One thing I really appreciated about I Kill Giants is its tone, which wasn't afraid to go pretty dark and scary. It doesn't play down the gravity of what Barbara is going through and her anger and violence feel particularly real. I'm also not used to seeing films about a young girl showing off these characteristics. The introduction to Barbara makes her potentially seem more quirky than where she ends up.
The most impactful relationship in the film is between Barbara and her older sister slash guardian Karen, played by Imogen Poots. Karen wants to understand Barbara and she's willing to be involved in the things she's interested in, but whether it is because of the stresses in her own life or because Barbara never fully opens up to her, she never completely commits to her sister. Poots gives a really nice performance. Without a lot of screen time, she brings across a lot of emotional context.
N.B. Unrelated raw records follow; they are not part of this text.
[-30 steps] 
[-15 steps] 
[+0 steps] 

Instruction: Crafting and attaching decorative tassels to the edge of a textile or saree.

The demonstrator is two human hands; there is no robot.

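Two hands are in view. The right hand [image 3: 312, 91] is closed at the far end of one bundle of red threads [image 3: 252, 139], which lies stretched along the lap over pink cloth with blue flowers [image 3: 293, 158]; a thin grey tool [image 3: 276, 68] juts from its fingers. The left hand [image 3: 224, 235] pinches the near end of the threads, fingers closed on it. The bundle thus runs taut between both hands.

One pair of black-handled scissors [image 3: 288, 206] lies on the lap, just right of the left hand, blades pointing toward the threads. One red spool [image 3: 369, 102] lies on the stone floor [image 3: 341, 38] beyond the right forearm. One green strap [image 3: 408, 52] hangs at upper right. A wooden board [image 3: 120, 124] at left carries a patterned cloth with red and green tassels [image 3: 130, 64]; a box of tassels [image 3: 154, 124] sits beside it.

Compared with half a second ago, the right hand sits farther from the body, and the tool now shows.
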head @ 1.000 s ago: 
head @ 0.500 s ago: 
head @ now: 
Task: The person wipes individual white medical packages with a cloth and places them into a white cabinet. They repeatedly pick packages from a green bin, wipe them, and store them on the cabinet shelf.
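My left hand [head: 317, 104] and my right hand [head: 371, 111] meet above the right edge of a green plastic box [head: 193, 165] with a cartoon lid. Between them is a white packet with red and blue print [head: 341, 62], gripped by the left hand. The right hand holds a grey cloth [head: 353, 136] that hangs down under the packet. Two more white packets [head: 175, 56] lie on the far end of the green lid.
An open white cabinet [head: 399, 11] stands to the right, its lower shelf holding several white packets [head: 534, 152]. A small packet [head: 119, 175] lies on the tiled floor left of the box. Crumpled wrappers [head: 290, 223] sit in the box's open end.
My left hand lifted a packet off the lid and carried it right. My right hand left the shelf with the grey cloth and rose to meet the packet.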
Mrs. Mollé [Saldana] is a pretty cliched character and one of the film's bigger missteps. She is the well meaning adult figure we usually see in this kind of movie. The breakthrough Barbara has in her office during a standard word association exercise over the word "baseball" is unearned within the story..
Something I want to keep doing for DVD/Blu-ray releases I'm watching is note the trailers that play beforehand. It didn't start well with Odd Thomas and The Cobbler, two pretty awful movies. The third trailer was for something called The Adventurer: The Curse of the Midas Box which looks extraordinarily bad. It was released in 2013 and stars, among others, Michael Sheen and Sam Neill and looks to be a bad attempt to kick off a franchise. It is a little strange that all three of these movies came out years ago.